Le président du Nurses Union Bolanath Jeewuth a déclaré ce matin lors d’une conférence de presse que la situation dans les hôpitaux est déplorable. Il suggère que des mesures soient prises au plus vite pour remédier au manque de personnel.
Bolanath Jeewuth déplore que le ministère de la Santé fait la sourde oreille, et ce même si le syndicat lui a adressé plusieurs correspondances pour attirer l’attention sur la situation qui prévaut dans les établissements de santé. « On ne nous a même pas fait savoir que notre demande a été reçue. »
Le manque aigu de personnel dans les hôpitaux a été dénoncé par le secrétaire du Nurses Union Rajeev Jeetun, citant la situation à l’hôpital Victoria à Candos. « La politique du gouvernement est d’améliorer les services dans les hôpitaux, par exemple concernant le traitement par la méthadone. C’est très louable, mais où aura-t-il le personnel nécessaire pour s’occuper de chaque patient ? Le problème reste entier : beaucoup d’hôpitaux manquent de personnel. Il n’a que deux personnes qui travaillent le soir et le matin. Ils s’occupent des malades, cherchent du sang, entre autres. Comment est-ce possible ? »

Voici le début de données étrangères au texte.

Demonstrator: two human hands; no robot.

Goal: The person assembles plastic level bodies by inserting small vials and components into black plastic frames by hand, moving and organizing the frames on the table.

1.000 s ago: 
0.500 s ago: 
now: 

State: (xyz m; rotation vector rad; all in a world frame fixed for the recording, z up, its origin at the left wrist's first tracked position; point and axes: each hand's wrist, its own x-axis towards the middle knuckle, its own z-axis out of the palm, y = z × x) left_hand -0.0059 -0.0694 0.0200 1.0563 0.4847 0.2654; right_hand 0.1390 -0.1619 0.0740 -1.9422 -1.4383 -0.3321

Dinally Bilgis, vice-présidente du Nurses Union, a attiré l’attention sur les problèmes liés à la sécurité, l’abus de pouvoir et de chantage. Elle soutient que les infirmiers subissent des agressions verbales, et quelques fois physiques, dans les hôpitaux. « De plus, quelques employés menacent de contacter des hauts cadres, policiers ou politiciens… »
Il y a un « hidden political agenda » derrière la dégradation continuelle des hôpitaux, soutient par ailleurs Haniff Peerun, président du Mauritius Labour Congress. La situation actuelle est « pourrie », affirme-t-il. Haniff Peerun se demande si ce laisser-aller est intentionnel. « Il est clair que nous allons vers la privatisation du secteur de la santé, vu la proposition faite lors du budget concernant l’assurance scheme ; c’est promouvoir la santé privée. » Et d’estimer par ailleurs : « Les équipements sont obsolètes, il n’y a même pas de mess room dans la plupart des hôpitaux, les infirmières s’occupent des patients et mangent dans la même salle ! Et la dignité humaine dans tout cela ? D’ailleurs, il y a un gros manque de planning et cela pose de lourds inconvénients aux malades, au personnel et à la population mauricienne. »
Le syndicat propose cinq recommandations aux problèmes énoncés. Toutes ont déjà été envoyées au ministère et certaines depuis un an déjà. « Une bank issue destinée à couvrir le travail réalisé aussi bien le soir que le jour ; une conférence mensuelle dans tous les hôpitaux de l’île pour passer en revue la situation dans les établissements de santé et d’y envisager les solutions adéquates », propose Bolanath Jeewuth. Des changements sont à apporter concernant le Certificate in Nursing et sur la situation de chaque infirmier, soutient-il. « Actuellement, un certificat est délivré aux infirmiers par le Mauritius Institute of Health. Nous avons déjà travaillé sur un syllabus pour y apporter les changements nécessaires afin qu’il devienne un diplôme. Rien n’a été fait jusqu’à présent pour approuver le changement. Pour accéder au poste d’infirmière en charge, il faut que l’infirmière soit titulaire d’un certificat additionnel, tandis que dans le cas d’un infirmier ce certificat n’est pas nécessaire. C’est pour cela qu’il faut abolir ce certificat. »
Le syndicat n’a pas manqué de faire ressortir que les infirmiers ne sont toujours pas payés pour les heures supplémentaires effectuées. Et pour certains, depuis plus d’un an.